> **Task statement**
Would you write out the listing verbatim and skip every picture in it?

-=-=-=-=-

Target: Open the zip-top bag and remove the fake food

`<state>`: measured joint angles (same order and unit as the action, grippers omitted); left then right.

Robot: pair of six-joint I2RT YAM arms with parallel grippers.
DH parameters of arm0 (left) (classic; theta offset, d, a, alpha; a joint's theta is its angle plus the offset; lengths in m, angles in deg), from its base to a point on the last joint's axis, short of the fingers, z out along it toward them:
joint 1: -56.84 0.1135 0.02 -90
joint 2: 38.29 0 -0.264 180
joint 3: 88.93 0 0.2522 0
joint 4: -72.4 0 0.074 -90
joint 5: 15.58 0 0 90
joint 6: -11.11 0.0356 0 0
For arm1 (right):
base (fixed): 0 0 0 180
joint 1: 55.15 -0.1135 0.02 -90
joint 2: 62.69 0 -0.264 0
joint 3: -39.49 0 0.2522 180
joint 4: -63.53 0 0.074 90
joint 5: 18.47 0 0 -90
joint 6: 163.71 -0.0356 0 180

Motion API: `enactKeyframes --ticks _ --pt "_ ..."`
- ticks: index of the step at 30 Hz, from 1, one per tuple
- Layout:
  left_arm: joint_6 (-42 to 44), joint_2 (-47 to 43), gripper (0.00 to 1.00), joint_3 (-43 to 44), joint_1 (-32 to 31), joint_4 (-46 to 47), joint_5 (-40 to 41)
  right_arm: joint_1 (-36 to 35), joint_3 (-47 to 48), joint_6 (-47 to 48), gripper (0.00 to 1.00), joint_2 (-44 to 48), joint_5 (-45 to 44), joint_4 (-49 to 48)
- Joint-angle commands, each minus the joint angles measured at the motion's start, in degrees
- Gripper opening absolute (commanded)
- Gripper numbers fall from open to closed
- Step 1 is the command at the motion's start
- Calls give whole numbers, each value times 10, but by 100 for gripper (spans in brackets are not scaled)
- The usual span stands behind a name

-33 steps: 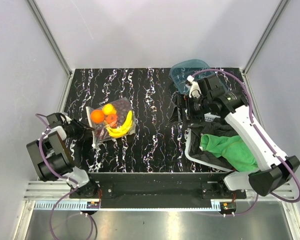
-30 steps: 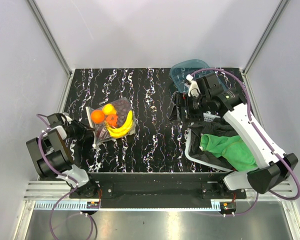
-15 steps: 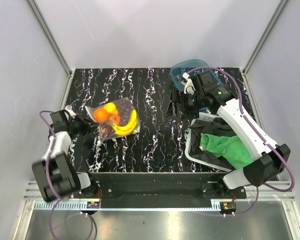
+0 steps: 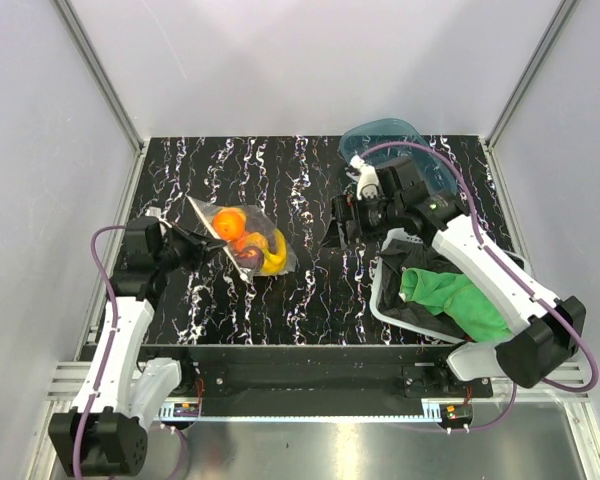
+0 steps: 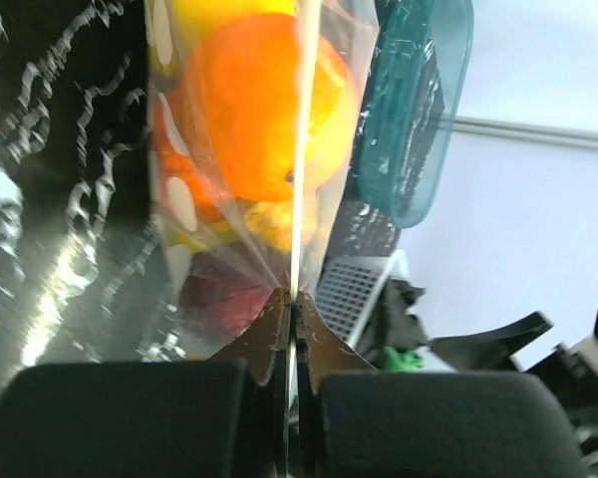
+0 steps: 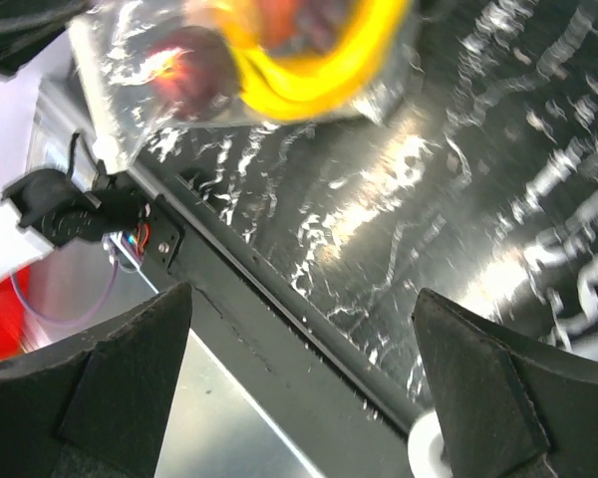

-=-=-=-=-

> **Response to the exercise**
Target: Open the zip-top bag and remove the fake food

`<state>`: measured joint angles (same order and unit as the action, grippers omitted); left then right.

Robot: pair of six-joint I2RT YAM arms with parallel grippers.
DH parameters of arm0 (left) (classic; theta offset, d, a, alpha; a joint's theta is its angle plus the offset; lengths in m, angles in deg), from its base to a point on the last joint's axis, short of the fingers, z out along it toward them:
joint 1: -56.84 0.1135 0.02 -90
joint 2: 38.29 0 -0.264 180
joint 3: 88.93 0 0.2522 0
joint 4: -72.4 0 0.074 -90
joint 5: 15.58 0 0 90
joint 6: -11.11 0.0356 0 0
For arm1 (right):
base (fixed): 0 0 0 180
joint 1: 55.15 -0.1135 0.02 -90
joint 2: 62.69 0 -0.264 0
joint 3: -39.49 0 0.2522 180
joint 4: -63.53 0 0.074 90
joint 5: 18.47 0 0 -90
joint 6: 163.71 -0.0356 0 180

Motion API: `enactKeyframes --ticks _ --pt "_ ..."`
- ticks: index of the step at 30 Hz, from 1, one per tuple
- Layout:
  left_arm: joint_6 (-42 to 44), joint_2 (-47 to 43), gripper (0.00 to 1.00), joint_3 (-43 to 44), joint_1 (-32 to 31), joint_4 (-46 to 47), joint_5 (-40 to 41)
  right_arm: joint_1 (-36 to 35), joint_3 (-47 to 48), joint_6 (-47 to 48), gripper (0.00 to 1.00), joint_2 (-44 to 48), joint_5 (-45 to 44), joint_4 (-49 to 48)
- Joint-angle commands, each minus the joint angles measured at the motion's start, in degrees
- Gripper opening absolute (commanded)
- Gripper numbers fall from open to closed
- Step 1 is the command at the motion's start
- Calls give whole numbers, each value times 10, but by 100 for gripper (spans in brackets are not scaled)
- The usual span stands behind a name

-33 steps: 
-30 steps: 
-15 steps: 
+0 steps: 
+0 steps: 
+0 steps: 

No further output is required for this exercise.